*WHAT IS REQUIRED*
Please write out word for word the opening lines of the material, including the line with "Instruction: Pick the" as the last.

*SUPPLIED MATERIAL*
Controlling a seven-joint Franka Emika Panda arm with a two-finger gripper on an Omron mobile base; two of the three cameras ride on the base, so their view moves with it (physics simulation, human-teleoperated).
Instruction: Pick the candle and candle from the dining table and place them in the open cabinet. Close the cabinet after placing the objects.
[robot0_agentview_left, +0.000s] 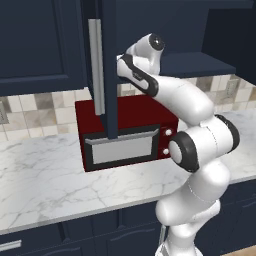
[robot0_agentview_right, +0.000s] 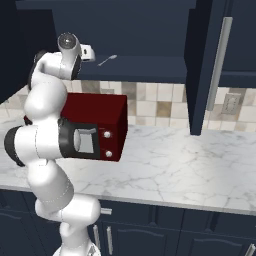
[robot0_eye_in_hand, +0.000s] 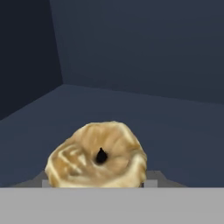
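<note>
Holding the squat golden-tan, spool-like candle (robot0_eye_in_hand: 97, 159) between its jaws, the gripper (robot0_eye_in_hand: 94, 186) is reaching into the dark navy upper wall cabinet (robot0_eye_in_hand: 131, 65), as the hand view shows: the candle's waxy top with its small black wick faces the camera, and beyond it lie the cabinet's flat navy shelf floor and back wall. The jaws are closed narrow on the candle's sides, low on its body; whether it already touches the shelf I cannot tell. It looks light and stiff, with a lumpy wax skin that could slip or mark under a hard squeeze, so a grip across the waist of the spool seems the safest hold, and a gentle release should do. In the base views the white arm (robot0_agentview_left: 195, 145) bends up from the floor into the open cabinet, whose flat door (robot0_agentview_left: 106, 70) with its long silver bar handle (robot0_agentview_left: 96, 65) stands swung out over the red microwave (robot0_agentview_left: 125, 130). Below runs a white marble-patterned desk (robot0_agentview_left: 45, 175) with grey veins over navy fronts, backed by beige and grey wall tiles (robot0_agentview_right: 150, 102). A small silvery utensil (robot0_agentview_right: 107, 60) lies on the cabinet shelf.
</note>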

*RESULT OF THIS TASK*
Controlling a seven-joint Franka Emika Panda arm with a two-finger gripper on an Omron mobile base; two of the three cameras ride on the base, so their view moves with it (physics simulation, human-teleoperated).
Instruction: Pick the candle and candle from the dining table and place them in the open cabinet. Close the cabinet after placing the objects.

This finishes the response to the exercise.